** Opening Records for processing block **

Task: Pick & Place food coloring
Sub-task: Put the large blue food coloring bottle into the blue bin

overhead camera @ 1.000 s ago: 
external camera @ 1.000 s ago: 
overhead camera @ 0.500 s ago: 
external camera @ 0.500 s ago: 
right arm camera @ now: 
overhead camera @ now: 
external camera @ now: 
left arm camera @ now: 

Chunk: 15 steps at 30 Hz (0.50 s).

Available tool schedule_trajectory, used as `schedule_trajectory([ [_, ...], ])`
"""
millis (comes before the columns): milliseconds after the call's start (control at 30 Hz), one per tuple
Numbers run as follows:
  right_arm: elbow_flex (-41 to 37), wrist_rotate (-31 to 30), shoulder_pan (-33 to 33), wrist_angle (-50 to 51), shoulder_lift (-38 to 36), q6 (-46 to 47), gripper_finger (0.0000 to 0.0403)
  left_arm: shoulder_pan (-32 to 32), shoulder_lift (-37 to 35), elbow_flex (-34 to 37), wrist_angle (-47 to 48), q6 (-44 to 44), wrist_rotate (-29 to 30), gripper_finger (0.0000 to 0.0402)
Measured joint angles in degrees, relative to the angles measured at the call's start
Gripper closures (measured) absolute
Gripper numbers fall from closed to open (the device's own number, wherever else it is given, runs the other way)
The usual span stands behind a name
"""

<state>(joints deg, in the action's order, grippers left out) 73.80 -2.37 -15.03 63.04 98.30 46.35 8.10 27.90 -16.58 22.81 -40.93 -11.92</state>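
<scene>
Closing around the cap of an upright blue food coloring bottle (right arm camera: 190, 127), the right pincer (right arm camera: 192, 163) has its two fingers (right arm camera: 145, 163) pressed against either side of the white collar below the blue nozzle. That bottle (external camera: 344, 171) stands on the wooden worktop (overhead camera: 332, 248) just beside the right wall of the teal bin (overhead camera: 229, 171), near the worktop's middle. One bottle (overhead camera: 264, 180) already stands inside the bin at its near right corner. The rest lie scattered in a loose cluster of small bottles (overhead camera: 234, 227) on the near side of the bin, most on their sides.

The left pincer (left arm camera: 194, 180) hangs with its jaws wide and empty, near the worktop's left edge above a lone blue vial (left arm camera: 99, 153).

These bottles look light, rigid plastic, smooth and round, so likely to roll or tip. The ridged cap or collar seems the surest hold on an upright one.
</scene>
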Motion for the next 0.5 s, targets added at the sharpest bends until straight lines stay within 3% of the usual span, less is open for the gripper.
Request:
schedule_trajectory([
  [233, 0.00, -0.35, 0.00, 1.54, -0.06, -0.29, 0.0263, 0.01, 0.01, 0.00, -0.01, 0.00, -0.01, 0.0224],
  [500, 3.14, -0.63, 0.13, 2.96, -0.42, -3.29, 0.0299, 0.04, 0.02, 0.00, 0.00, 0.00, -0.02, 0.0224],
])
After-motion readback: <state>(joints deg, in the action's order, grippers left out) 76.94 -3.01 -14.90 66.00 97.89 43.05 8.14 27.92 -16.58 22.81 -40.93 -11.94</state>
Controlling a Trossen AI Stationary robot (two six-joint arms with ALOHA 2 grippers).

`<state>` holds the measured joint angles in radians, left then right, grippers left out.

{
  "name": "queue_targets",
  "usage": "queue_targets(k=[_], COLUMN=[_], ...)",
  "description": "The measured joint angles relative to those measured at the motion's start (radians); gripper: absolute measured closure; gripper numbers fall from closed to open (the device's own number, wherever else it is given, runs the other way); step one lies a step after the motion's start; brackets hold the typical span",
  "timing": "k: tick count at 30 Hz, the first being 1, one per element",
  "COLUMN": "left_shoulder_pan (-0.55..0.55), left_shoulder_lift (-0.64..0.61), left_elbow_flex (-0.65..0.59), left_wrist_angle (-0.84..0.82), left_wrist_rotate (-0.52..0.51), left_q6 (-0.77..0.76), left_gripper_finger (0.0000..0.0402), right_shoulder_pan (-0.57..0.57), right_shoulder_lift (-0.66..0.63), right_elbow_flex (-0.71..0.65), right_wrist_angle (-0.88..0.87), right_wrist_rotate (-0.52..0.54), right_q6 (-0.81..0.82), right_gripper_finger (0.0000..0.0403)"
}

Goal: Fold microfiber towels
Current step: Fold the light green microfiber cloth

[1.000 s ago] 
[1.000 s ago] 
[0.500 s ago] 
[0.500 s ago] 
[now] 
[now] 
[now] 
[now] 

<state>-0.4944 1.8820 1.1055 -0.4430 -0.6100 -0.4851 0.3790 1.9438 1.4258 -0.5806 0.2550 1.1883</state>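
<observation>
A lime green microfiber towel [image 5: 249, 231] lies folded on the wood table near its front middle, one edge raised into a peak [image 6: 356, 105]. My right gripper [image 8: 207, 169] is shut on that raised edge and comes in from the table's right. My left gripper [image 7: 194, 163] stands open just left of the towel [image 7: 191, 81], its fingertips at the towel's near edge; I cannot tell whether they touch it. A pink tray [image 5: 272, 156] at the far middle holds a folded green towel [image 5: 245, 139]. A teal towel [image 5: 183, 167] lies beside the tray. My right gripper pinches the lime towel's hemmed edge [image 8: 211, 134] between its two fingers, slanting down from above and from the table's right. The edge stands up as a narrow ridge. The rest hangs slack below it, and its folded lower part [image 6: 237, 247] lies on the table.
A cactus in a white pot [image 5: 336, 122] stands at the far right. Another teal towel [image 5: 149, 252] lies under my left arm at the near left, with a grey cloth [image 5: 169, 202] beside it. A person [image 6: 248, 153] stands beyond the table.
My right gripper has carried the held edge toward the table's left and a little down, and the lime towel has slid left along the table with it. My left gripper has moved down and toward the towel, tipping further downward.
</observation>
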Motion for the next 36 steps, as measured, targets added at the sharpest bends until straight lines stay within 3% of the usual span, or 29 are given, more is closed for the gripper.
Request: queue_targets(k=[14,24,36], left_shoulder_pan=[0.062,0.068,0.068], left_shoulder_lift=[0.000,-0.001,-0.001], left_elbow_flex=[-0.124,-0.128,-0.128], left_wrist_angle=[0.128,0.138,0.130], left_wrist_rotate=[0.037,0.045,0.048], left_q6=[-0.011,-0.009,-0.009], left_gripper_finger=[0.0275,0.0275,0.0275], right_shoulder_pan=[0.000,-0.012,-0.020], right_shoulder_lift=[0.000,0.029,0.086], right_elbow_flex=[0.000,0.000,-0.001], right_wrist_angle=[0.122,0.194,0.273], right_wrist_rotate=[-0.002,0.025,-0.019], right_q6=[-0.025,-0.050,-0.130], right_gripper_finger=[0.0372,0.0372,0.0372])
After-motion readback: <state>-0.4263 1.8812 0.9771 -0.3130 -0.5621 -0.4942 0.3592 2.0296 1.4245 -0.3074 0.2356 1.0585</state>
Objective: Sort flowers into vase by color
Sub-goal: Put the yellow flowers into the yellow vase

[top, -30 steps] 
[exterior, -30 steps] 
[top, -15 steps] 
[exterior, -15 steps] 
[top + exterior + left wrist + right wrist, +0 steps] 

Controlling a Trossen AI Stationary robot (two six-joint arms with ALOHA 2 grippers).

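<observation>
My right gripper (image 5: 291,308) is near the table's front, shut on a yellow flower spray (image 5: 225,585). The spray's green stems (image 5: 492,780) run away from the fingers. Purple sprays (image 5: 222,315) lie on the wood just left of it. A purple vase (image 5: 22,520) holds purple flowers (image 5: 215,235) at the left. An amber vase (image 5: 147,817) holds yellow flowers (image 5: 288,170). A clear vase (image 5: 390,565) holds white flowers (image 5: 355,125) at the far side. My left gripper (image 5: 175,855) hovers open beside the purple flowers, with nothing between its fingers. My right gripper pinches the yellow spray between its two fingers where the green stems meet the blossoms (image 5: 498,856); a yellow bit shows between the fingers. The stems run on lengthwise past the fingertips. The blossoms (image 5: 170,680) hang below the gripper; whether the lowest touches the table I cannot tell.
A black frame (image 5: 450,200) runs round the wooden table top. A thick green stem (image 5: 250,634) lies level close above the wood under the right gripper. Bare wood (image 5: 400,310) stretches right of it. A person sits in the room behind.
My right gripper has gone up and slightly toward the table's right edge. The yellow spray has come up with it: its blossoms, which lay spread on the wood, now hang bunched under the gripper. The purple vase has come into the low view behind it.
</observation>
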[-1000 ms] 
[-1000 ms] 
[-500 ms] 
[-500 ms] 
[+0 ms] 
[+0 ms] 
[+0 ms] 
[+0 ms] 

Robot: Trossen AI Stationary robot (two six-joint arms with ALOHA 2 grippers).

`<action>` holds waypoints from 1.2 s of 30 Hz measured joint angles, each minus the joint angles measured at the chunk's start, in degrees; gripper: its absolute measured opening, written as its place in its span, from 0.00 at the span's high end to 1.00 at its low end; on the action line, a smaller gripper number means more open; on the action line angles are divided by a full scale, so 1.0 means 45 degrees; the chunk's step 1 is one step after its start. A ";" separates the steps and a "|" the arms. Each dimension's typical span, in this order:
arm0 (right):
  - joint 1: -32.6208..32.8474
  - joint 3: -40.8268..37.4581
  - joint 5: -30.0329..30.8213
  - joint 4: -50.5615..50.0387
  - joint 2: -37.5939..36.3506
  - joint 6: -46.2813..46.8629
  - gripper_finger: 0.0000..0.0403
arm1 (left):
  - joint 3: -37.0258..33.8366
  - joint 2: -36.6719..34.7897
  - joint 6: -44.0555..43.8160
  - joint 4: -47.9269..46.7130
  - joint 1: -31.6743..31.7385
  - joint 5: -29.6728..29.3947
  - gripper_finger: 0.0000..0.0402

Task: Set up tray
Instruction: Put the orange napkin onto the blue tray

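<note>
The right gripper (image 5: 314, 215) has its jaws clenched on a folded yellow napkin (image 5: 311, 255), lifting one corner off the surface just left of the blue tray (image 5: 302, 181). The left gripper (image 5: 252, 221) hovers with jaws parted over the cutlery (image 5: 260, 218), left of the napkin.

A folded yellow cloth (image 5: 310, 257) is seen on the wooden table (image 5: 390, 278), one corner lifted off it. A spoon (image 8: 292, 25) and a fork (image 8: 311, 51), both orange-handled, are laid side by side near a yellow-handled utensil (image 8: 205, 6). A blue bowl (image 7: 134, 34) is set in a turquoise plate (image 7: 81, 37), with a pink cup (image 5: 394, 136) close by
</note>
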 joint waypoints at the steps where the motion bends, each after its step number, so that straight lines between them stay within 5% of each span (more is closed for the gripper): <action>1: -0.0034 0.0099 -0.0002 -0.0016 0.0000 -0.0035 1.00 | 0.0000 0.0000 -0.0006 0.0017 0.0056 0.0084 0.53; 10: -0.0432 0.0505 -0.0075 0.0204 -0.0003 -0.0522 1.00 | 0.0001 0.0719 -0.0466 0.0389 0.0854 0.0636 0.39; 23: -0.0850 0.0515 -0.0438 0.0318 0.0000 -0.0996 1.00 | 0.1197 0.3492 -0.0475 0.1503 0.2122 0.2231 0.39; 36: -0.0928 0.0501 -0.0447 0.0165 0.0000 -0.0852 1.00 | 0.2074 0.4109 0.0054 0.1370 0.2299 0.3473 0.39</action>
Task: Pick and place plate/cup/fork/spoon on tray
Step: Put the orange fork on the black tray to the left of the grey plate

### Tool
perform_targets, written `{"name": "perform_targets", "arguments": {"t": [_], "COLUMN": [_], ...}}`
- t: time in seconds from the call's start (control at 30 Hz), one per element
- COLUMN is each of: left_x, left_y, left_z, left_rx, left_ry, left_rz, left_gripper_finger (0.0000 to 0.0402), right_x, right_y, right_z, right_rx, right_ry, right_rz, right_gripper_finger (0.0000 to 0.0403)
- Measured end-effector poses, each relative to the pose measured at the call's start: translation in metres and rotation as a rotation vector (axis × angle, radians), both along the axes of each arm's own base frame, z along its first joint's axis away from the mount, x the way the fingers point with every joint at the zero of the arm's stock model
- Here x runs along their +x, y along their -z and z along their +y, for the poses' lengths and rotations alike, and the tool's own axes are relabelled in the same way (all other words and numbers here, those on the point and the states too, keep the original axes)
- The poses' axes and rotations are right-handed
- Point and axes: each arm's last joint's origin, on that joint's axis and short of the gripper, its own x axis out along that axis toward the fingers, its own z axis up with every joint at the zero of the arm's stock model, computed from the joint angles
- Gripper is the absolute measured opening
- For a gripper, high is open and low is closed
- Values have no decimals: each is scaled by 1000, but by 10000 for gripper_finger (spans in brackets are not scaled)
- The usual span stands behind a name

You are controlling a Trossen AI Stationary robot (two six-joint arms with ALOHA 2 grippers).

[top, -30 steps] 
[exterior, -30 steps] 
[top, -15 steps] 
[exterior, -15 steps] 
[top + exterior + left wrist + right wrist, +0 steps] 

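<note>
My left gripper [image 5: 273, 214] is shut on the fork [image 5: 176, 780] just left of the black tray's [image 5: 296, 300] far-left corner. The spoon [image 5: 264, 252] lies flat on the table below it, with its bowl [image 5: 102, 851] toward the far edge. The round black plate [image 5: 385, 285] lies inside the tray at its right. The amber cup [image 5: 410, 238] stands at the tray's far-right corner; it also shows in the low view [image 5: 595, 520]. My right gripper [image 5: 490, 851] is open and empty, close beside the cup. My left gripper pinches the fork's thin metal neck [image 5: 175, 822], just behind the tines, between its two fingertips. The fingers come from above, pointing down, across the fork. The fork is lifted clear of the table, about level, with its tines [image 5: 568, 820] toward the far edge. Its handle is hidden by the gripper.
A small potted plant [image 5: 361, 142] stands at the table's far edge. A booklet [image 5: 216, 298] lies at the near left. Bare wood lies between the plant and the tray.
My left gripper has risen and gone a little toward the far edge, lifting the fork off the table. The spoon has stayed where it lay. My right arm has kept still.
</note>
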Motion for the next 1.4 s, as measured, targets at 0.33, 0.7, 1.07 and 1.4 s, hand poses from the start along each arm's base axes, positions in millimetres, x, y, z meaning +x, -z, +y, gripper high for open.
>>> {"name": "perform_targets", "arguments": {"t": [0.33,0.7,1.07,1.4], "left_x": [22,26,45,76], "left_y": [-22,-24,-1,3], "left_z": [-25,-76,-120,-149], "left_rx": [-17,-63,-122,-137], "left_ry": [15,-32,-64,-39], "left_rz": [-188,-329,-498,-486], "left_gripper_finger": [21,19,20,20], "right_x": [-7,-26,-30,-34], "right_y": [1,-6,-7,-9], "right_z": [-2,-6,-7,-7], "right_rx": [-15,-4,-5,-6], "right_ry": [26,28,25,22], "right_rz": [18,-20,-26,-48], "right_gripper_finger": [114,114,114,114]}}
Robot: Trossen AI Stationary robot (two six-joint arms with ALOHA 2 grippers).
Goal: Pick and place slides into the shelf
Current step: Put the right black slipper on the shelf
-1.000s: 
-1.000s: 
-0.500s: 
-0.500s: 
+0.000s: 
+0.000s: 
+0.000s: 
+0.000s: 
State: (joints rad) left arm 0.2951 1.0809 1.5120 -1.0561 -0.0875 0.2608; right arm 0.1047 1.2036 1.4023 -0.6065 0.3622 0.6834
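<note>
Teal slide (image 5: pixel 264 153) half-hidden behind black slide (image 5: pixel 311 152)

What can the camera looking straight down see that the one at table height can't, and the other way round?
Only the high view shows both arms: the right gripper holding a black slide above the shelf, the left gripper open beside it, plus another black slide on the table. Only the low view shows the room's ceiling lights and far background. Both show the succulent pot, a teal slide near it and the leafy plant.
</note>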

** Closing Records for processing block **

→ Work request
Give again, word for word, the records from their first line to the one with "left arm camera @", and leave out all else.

→ Task solution
Task: Pick & Place food coloring
Sub-task: Put the large blue food coloring bottle into the blue bin

overhead camera @ 1.000 s ago: 
external camera @ 1.000 s ago: 
overhead camera @ 0.500 s ago: 
external camera @ 0.500 s ago: 
right arm camera @ now: 
overhead camera @ now: 
external camera @ now: 
left arm camera @ now: 

No part of the exercise remains unanswered.